1 Tbsp olive oil or vegan margarine

1 onion chopped

1 cup shredded kale or spinach (optional)

4 ½ cups vegetable broth

1 cup of cooked chickpeas

1 cup of diced canned tomatoes

2 medium potatoes peeled and diced

1 sweet potato peeled and diced

2 carrots diced

½ cup dried red lentils

1/3 cup dried apricots chopped

1/3 cup wheat bulgur (optional – to help thicken the dish)

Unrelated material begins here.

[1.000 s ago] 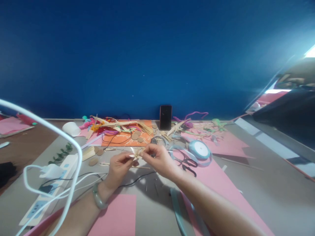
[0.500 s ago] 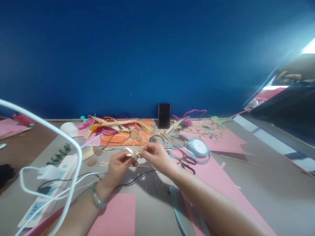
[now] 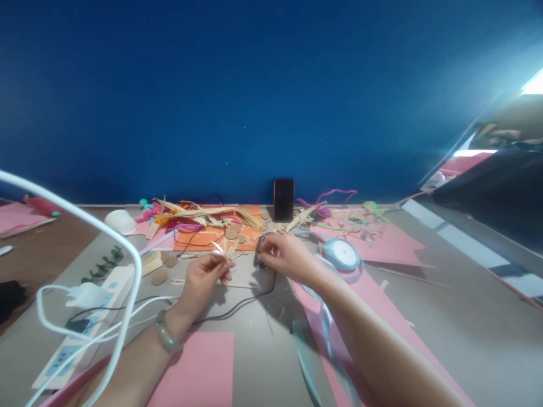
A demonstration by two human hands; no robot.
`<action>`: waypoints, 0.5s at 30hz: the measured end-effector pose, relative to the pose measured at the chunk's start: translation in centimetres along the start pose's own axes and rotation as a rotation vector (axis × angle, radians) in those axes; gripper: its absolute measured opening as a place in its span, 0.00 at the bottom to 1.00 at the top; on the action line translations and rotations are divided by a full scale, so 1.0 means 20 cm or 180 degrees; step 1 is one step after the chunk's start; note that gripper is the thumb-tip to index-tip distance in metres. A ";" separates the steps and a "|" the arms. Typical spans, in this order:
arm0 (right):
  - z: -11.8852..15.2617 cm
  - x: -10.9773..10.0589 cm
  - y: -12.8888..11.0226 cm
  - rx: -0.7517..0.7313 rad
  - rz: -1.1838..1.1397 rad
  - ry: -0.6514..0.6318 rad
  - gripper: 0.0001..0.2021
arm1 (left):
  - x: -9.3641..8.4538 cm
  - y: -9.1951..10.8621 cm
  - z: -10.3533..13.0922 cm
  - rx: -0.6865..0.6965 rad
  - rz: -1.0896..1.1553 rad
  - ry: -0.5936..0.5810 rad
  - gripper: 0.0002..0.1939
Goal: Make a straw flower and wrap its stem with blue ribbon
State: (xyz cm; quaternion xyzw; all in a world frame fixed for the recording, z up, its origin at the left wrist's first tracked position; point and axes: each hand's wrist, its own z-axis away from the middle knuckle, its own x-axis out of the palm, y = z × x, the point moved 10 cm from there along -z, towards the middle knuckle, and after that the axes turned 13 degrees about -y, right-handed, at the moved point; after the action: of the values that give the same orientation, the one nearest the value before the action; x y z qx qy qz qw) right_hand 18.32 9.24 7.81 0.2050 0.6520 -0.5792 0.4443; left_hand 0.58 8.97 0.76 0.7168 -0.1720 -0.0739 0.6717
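Left hand (image 3: pixel 206 273): fingers curled shut, pinching a small pale straw star (image 3: pixel 226 249) by its base, blades fanned upward above the grey tabletop (image 3: pixel 445 328), just ahead of the fingertips. Right hand (image 3: pixel 285 257): closed around a dark glue gun (image 3: pixel 259 255), apparently, nozzle side turned toward the star, near it but not touching; black cord (image 3: pixel 237 306) trailing from the tool back across the table under both wrists. Exact finger placement on the tool hidden by the knuckles. Handling advice, as judgement: star best kept pinched low on the stem, blades clear of the fingertips; tool best brought in slowly with its tip to the centre of the fan, cord kept slack so no tug shifts the aim; wrists braced on the table for steadiness. Surroundings: scissors hidden or not legible; pale blue ribbon spool (image 3: pixel 341 253) just right of the right hand, loose ribbon (image 3: pixel 311 350) running toward the viewer over pink paper (image 3: pixel 199 367); orange sheet (image 3: pixel 207 237) with straw strips and brown discs behind; dark phone (image 3: pixel 284 199) upright against the blue wall; white power strip (image 3: pixel 85 316) with cables at far left.
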 end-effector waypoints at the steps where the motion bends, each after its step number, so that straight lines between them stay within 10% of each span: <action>1: 0.00 0.01 0.01 0.0102 0.0543 -0.0085 0.03 | -0.01 0.00 0.00 -0.0017 0.0002 0.0004 0.13; 5: -0.02 0.12 0.07 0.0444 0.1890 -0.0276 0.08 | -0.03 0.00 -0.01 -0.0057 0.0082 0.0023 0.12; 15: -0.06 0.18 0.20 0.1090 0.1920 -0.0616 0.19 | -0.07 -0.03 -0.03 0.0034 0.0533 0.0081 0.11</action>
State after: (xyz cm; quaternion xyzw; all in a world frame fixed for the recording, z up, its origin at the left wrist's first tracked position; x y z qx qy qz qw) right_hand 19.19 10.39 2.54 0.4039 0.4106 -0.5396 0.6141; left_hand -0.43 10.06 0.07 0.7044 -0.2232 -0.0074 0.6738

Spice mixture – combine in a small cup or bowl

1 tsp cinnamon

1 tsp cumin

1 tsp salt

½ tsp ground black pepper

½ tsp ground ginger

¼ tsp ground cloves

¼ tsp ground turmeric

¼ tsp curry powder

Directions

Heat the oil or margarine in a large pot on medium heat. Add the onion and sauté until the onion is softened. Add the spice mixture and cook for about 2 minutes.

Add all the other ingredients except the kale or spinach. Stir to combine and bring to a boil, then reduce to a simmer and simmer for about 30 minutes until the vegetables are cooked through. Stir in the kale/spinach and cook for another minute to let the greens wilt.

Serve up and enjoy!

This dish freezes well.

Classic hummus – the elevation of the chickpea!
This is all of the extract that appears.